Advanced In-Session Request Selection dialog

Advanced In-Session Request Selection dialog box, that opens from Scan Configuration > Login > Review & Validate > Advanced Request Selection

This is a version of the Edit Request-Based Login dialog box with more options. In this dialog box you can:
  • See the sequence of requests you sent when logging in
  • See the In-Session Detection Request
    Note: The page marked "In-Session" should be the first page to be highlighted. If an earlier, "Login", page is highlighted then either the in-session pattern is wrong, or the wrong page is marked as "In-Session".
  • View any URL in the sequence in a browser.
  • Set a different request as the In-Session Request, and select a new In-Session Detection Pattern from this new request.
  • Delete unnecessary requests before the "In-session" URL, to save AppScan repeating these unnecessary requests many times during a scan
  • See requests sent after the In-Session Detection Request, that contain the In-Session Detection Pattern and are marked "Ignore"
  • Search the requests in the sequence
  • Show only requests from specific domains
  • Open the Select Detection Pattern dialog box to select a pattern not suggested by AppScan
Table 1. "Advanced In-Session Request Selection" settings

Setting

Details

Main list

Shows all requests the recorded login procedure.

Find

Show only requests that contain the text string you enter, in URL, Request, Response or All.

Show Domains

Show only requests from domains selected in the drop-down list.

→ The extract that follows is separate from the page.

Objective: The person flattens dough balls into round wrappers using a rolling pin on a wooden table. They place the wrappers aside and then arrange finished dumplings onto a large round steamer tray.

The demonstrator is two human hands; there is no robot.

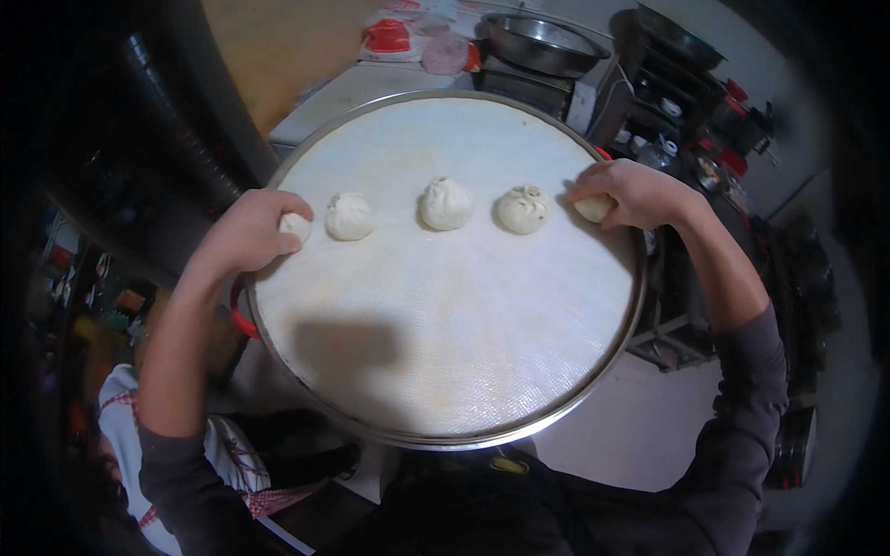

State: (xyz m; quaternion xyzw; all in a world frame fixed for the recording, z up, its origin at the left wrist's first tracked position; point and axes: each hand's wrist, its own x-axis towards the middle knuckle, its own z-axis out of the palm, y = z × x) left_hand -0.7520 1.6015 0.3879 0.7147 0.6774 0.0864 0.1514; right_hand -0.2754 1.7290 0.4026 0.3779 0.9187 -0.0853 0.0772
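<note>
Before me is a large round metal steamer tray (445, 440) with a pale textured liner (459, 306). At its left edge my left hand (259, 229) has its fingers around a pleated dough bun (295, 228). Across at the right edge, my right hand (622, 193) grips another bun (594, 207), partly hidden by the fingers. Between the hands, pleated white buns sit apart in a row on the liner: one on the left (350, 217), one near the middle (446, 204) and one on the right (523, 210).
A wide steel basin (546, 43) and plastic bags (417, 42) stand beyond the tray. A rack with kitchenware (671, 108) is at the right. Another person in a checked-trim apron (236, 452) is at lower left. A red handle (241, 316) juts out at the tray's left.
</note>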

Click for AppScan to perform the following actions:

Set as In-Session Request button

Sets the selected request as the In-Session Request, that will be used by AppScan during the scan to verify that it is still logged in.

You can also do this by right-clicking on a request in the list.

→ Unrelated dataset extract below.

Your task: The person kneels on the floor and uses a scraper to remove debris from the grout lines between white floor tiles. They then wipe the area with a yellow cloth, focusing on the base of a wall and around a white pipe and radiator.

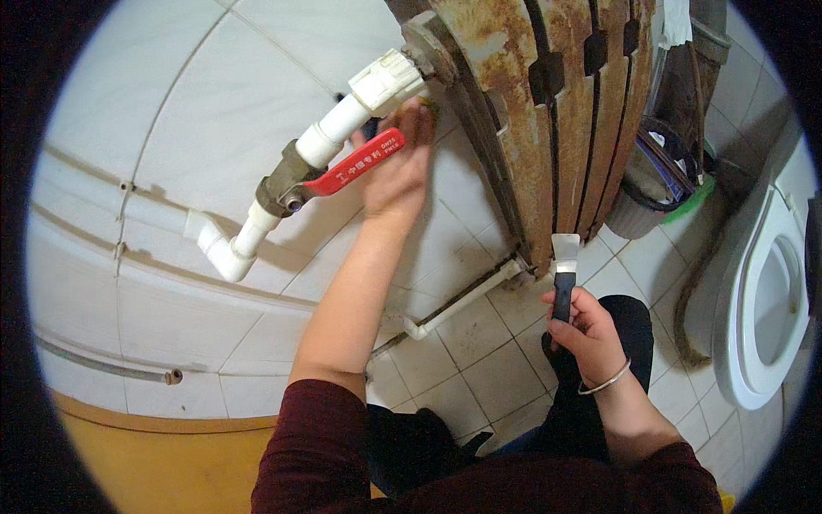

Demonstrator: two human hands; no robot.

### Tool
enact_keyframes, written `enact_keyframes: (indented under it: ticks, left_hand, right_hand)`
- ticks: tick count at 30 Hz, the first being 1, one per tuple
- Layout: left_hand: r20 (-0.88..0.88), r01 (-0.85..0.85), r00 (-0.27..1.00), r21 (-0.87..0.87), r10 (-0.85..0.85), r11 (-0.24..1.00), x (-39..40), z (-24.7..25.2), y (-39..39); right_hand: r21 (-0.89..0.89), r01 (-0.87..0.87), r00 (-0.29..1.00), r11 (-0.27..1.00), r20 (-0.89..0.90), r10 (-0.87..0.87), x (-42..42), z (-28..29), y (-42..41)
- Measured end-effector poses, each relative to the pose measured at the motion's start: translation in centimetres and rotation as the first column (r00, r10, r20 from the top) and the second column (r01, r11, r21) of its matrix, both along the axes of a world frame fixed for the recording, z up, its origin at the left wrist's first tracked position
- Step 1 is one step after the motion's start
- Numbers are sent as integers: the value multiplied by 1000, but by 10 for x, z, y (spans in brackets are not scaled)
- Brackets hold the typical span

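Note:
My right hand [587,331] grips the black handle of a scraper [563,283], its flat metal blade pointing up beside the lower end of a rusty cast-iron radiator [514,70]. My left hand [398,160] reaches behind a white plastic pipe [331,132] with a red-lever ball valve [356,162], close to the tiled wall. A dark object and a bit of yellow show at its fingers, partly hidden by the pipe, so I cannot tell whether it holds them. The white union nut [387,79] joins the pipe to the radiator's top.
A lower white pipe [469,299] runs near the floor to the radiator's bottom. To the right stand a waste bin [632,209] with things in it and a white toilet [738,321]. A flexible hose [109,366] lies along the wall at the left.

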State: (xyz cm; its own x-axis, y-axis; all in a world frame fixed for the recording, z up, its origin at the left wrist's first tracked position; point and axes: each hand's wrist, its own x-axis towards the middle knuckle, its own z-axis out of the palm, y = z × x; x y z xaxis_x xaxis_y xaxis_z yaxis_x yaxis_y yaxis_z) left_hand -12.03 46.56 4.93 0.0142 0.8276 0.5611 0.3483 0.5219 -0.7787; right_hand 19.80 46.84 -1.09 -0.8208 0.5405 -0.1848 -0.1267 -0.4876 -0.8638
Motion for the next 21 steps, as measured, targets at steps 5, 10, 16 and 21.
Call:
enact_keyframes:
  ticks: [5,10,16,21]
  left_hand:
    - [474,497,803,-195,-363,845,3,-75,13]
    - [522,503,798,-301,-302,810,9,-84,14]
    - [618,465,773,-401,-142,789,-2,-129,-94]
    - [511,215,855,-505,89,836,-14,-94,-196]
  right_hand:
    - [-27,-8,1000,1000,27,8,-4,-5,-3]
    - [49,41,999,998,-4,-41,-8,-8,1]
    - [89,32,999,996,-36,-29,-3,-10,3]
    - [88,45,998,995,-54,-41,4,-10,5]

Advanced pattern selection button

Opens the Select Detection Pattern dialog box, showing the content of in-session and out-of-session responses to requests in the Login sequence you recorded (based on the selected detection pattern). It lets you see the selected detection pattern in the context of the response, and define a detection pattern that is not listed in the combo box. The dialog lets you toggle through all recorded responses. In the upper part of the box you can also see the in-session and out-of-session requests that AppScan sent.

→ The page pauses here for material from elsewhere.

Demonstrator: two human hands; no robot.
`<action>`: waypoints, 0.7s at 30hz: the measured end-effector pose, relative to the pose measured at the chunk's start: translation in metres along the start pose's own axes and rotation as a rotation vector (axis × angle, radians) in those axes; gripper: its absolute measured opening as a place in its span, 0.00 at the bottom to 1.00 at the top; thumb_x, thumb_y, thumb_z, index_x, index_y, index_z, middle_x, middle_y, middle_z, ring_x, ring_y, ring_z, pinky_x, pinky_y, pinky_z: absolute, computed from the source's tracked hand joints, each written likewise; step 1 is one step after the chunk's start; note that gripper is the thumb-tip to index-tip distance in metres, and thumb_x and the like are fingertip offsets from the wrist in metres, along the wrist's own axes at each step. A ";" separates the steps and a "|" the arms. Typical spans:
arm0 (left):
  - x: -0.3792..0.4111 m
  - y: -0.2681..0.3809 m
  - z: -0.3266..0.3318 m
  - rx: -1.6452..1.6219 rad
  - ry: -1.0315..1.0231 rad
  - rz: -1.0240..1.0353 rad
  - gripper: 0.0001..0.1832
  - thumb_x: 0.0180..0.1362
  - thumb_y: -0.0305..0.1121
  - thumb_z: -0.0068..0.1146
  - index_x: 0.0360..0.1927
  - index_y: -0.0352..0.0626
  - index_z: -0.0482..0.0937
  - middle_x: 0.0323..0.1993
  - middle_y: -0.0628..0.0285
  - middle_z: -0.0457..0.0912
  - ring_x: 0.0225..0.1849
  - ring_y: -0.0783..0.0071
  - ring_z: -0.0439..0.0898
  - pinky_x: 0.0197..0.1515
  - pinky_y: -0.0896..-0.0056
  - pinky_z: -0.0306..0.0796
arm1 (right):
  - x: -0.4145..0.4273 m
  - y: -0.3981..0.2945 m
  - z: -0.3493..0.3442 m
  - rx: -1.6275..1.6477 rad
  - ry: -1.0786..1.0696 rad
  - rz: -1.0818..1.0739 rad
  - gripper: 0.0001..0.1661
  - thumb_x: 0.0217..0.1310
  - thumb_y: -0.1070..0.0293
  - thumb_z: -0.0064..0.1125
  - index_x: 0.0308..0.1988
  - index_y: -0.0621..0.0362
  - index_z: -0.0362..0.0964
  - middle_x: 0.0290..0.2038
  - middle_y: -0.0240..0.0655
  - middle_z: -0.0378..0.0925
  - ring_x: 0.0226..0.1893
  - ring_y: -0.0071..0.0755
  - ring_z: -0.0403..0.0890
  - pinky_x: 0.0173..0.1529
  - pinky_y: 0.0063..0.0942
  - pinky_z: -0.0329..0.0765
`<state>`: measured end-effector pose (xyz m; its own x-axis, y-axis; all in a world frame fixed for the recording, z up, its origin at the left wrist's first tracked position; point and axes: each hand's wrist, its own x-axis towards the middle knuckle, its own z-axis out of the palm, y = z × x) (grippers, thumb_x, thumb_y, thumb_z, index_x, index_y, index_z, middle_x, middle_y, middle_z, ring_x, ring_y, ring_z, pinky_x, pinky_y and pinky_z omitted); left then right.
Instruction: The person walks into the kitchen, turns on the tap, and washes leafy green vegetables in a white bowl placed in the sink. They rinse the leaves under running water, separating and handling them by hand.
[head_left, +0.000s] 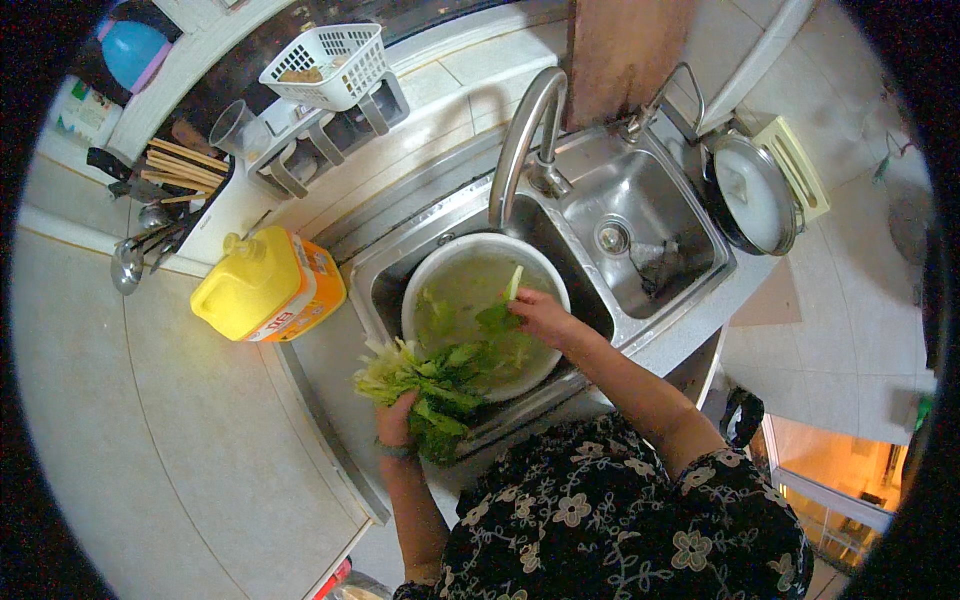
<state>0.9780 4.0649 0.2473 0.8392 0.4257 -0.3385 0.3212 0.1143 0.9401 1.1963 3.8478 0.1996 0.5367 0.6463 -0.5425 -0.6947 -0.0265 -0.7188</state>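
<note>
A large bunch of leafy greens (431, 382) with pale stems lies across the near left rim of a white basin (411, 300). My left hand (396, 420) grips this bunch from the left, its fingertips partly hidden under leaves. Over the basin, my right hand (541, 316) pinches a single green leaf (496, 318) whose pale stalk points up. Cloudy water (469, 281) fills the basin, and some leaves float in it. The basin sits in the left bowl of a stainless steel double sink (626, 330).
A curved faucet (517, 135) arches over the basin's far side. Dark wet cloth (656, 266) lies in the right bowl beside the drain. A yellow detergent jug (262, 289) stands left, near a utensil holder (217, 225). A lidded pot (750, 195) is at the right.
</note>
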 end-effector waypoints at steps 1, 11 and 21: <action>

You can also do this by right-clicking on a request in the list.

the Show in browser button

Show the response received to the selected request when the login was recorded. The window that opens has two tabs: The Browser tab shows the response received, and the Request/Response tab shows the raw data for both the request and the response.

the minus button

Delete the selected request from the login sequence.

Detection Pattern

This field shows a pattern found in the selected In-Session Detection Request, which indicates that the user is in-session (or out-of-session if that option is selected).

The drop-down list lets you select a detection pattern from candidates that AppScan has identified in the Login recording, and the green or red shading indicates whether the pattern is valid or invalid.
Note: It is usually preferable to use an in-session pattern. However, in rare cases where the in-session pattern is not always returned following an in-session request, or where it is complicated to define, you can use an out-of-session pattern instead..
If AppScan was unable to identify any valid pattern, or if you need to select a different one, use the Advanced pattern selection button to select your own.